Leave out any pictures and transcribe all other data below exactly.
+ + +
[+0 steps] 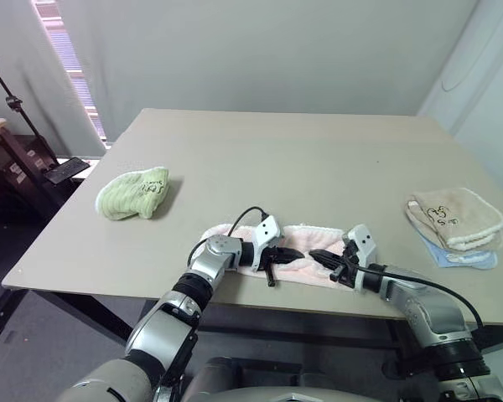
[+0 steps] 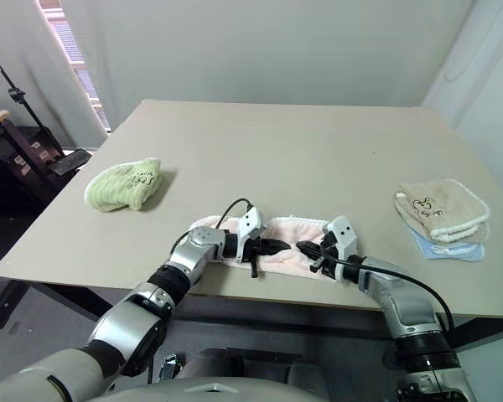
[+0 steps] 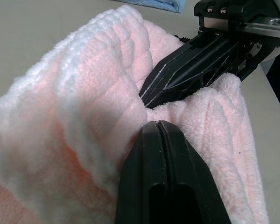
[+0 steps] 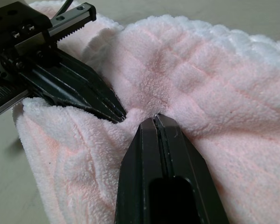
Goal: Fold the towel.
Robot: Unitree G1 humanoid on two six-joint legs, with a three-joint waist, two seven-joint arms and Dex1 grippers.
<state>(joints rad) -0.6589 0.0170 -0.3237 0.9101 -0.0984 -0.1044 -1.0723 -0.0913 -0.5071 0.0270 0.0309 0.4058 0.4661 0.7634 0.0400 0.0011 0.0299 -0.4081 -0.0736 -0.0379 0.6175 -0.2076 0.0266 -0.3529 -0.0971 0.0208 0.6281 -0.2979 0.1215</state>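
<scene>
The pale pink towel (image 1: 312, 235) lies folded into a long narrow strip near the front edge of the table (image 1: 302, 159). My left gripper (image 1: 298, 251) reaches in from the left and my right gripper (image 1: 315, 255) from the right, so their tips almost meet over the middle of the strip. In the left wrist view my left gripper (image 3: 156, 124) is shut, its tip pressed into a crease of the towel (image 3: 84, 93), with the right gripper's fingers (image 3: 186, 70) just opposite. In the right wrist view my right gripper (image 4: 157, 116) is shut too, its tip against the cloth (image 4: 214, 74).
A crumpled light green towel (image 1: 134, 194) lies at the table's left. A folded beige towel (image 1: 453, 216) sits on a blue cloth (image 1: 465, 260) at the right edge. A dark stand (image 1: 17, 109) is on the floor left of the table.
</scene>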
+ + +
• **RESULT FOR THIS TASK**
[+0 steps] 
[+0 steps] 
[+0 steps] 
[+0 steps] 
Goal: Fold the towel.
Robot: Unitree G1 humanoid on two six-joint legs, with a three-joint waist, two seven-joint arms and Dex1 grippers.
<state>(joints rad) -0.6589 0.0170 -0.3237 0.9101 -0.0984 -0.1044 -1.0723 -0.0913 -0.5071 0.0270 0.0309 0.4058 0.4661 0.7634 0.0400 0.0011 0.0299 -0.4081 -0.0736 -0.0379 0.6175 -0.2076 0.0266 -0.3529 -0.0971 0.0208 0.6281 -0.2979 0.1215</state>
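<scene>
The pale pink towel (image 1: 312, 235) lies folded into a long narrow strip near the front edge of the table (image 1: 302, 159). My left gripper (image 1: 298, 251) reaches in from the left and my right gripper (image 1: 315, 255) from the right, so their tips almost meet over the middle of the strip. In the left wrist view my left gripper (image 3: 156, 124) is shut, its tip pressed into a crease of the towel (image 3: 84, 93), with the right gripper's fingers (image 3: 186, 70) just opposite. In the right wrist view my right gripper (image 4: 157, 116) is shut too, its tip against the cloth (image 4: 214, 74).
A crumpled light green towel (image 1: 134, 194) lies at the table's left. A folded beige towel (image 1: 453, 216) sits on a blue cloth (image 1: 465, 260) at the right edge. A dark stand (image 1: 17, 109) is on the floor left of the table.
</scene>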

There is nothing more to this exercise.